What you return should match the listing exactly, minus its images.

### PROVIDED DATA
== Segment start ==

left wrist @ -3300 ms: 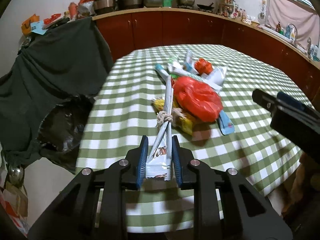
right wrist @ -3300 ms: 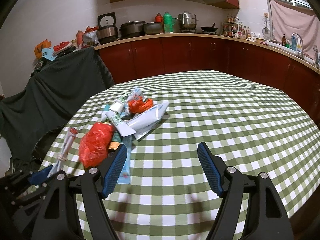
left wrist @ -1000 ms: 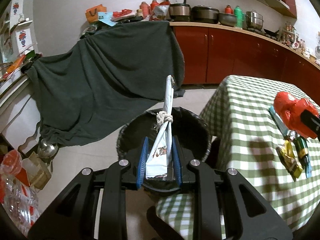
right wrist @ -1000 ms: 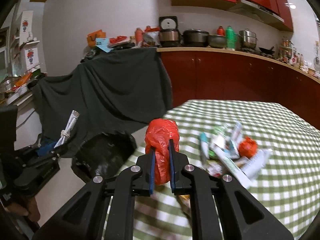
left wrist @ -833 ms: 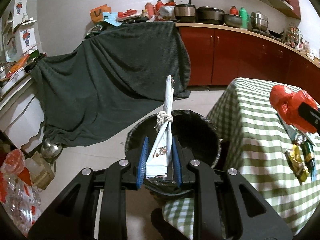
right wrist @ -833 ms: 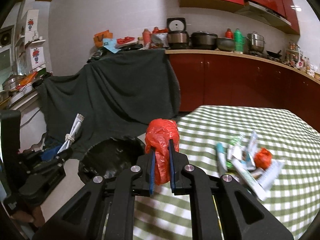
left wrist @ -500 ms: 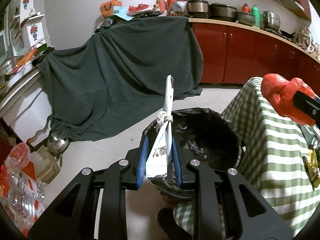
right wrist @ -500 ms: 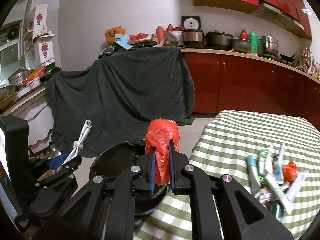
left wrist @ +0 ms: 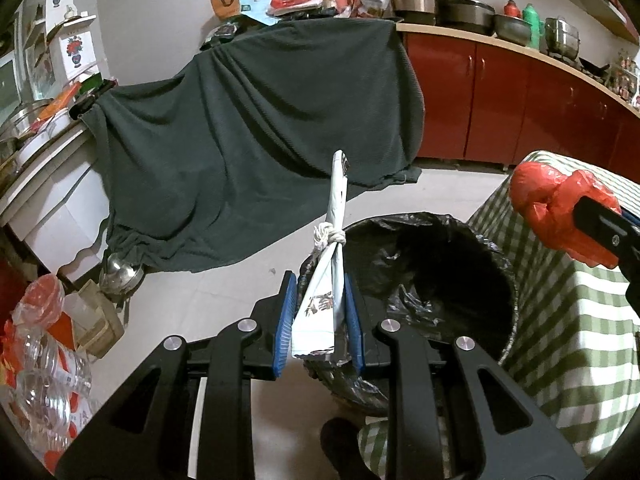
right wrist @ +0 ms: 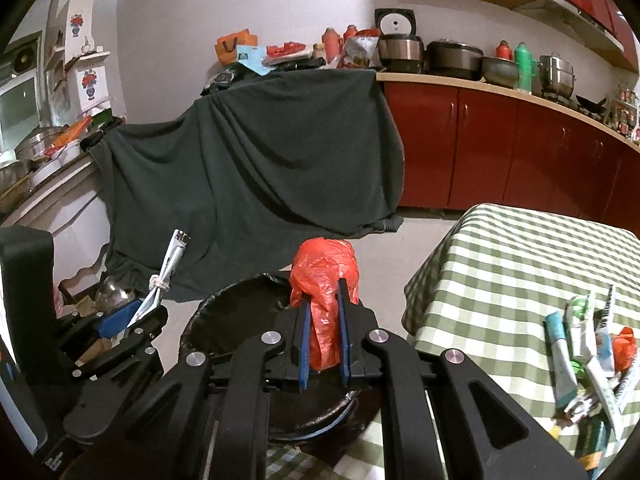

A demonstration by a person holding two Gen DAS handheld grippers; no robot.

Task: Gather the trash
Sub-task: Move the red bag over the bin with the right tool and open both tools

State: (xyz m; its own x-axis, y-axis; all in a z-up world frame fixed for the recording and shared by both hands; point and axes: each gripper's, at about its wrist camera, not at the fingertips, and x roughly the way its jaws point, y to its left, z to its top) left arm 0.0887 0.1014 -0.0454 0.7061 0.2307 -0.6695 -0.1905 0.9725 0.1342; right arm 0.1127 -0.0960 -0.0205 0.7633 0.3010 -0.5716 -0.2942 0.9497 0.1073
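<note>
Over the lined bin [left wrist: 432, 280]; left hand-held gripper [left wrist: 319, 320] clamps a tied wrapper [left wrist: 332, 272]; right hand-held gripper [right wrist: 323, 340] clamps a red bag [right wrist: 326, 280].

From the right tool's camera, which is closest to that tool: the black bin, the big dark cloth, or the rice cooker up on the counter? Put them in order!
1. Black bin: just below the right tool.
2. Dark cloth: draped behind the bin.
3. Rice cooker: farthest, on the back counter.

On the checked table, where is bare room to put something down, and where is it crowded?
In the right wrist view, the checked tablecloth is bare from the corner nearest the bin back to its far edge. It is crowded at the right edge, where the pile of tubes and wrappers lies.
</note>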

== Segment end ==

### OUTPUT OF THE EXERCISE
left wrist @ -3300 ms: 
right wrist @ -3300 ms: 
left wrist @ -1000 ms: 
right wrist @ -1000 ms: 
left wrist @ -833 ms: 
right wrist @ -833 ms: 
left wrist @ -500 ms: 
right wrist @ -500 ms: 
left wrist @ +0 ms: 
right wrist @ +0 ms: 

A demonstration by a person holding two Gen DAS handheld grippers; no robot.

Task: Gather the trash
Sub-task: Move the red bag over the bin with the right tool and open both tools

State: (xyz m; its own x-axis, y-axis; all in a z-up world frame fixed for the recording and shared by both hands; point and axes: each gripper's, at about its wrist camera, not at the fingertips, and x roughly the way its jaws point, y to its left, z to its top) left arm 0.0887 0.1014 -0.0454 0.7061 0.2307 -0.6695 -0.1905 0.9725 0.1342; right arm 0.1127 -0.0960 -0.0205 0.7633 0.3010 -0.5716 -0.2942 0.9497 0.1073
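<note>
Over the lined bin [left wrist: 432, 280]; left hand-held gripper [left wrist: 319, 320] clamps a tied wrapper [left wrist: 332, 272]; right hand-held gripper [right wrist: 323, 340] clamps a red bag [right wrist: 326, 280].

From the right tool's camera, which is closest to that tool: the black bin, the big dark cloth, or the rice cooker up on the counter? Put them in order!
1. Black bin: just below the right tool.
2. Dark cloth: draped behind the bin.
3. Rice cooker: farthest, on the back counter.

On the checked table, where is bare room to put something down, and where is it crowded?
In the right wrist view, the checked tablecloth is bare from the corner nearest the bin back to its far edge. It is crowded at the right edge, where the pile of tubes and wrappers lies.
</note>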

What this exercise asked for has been supplied.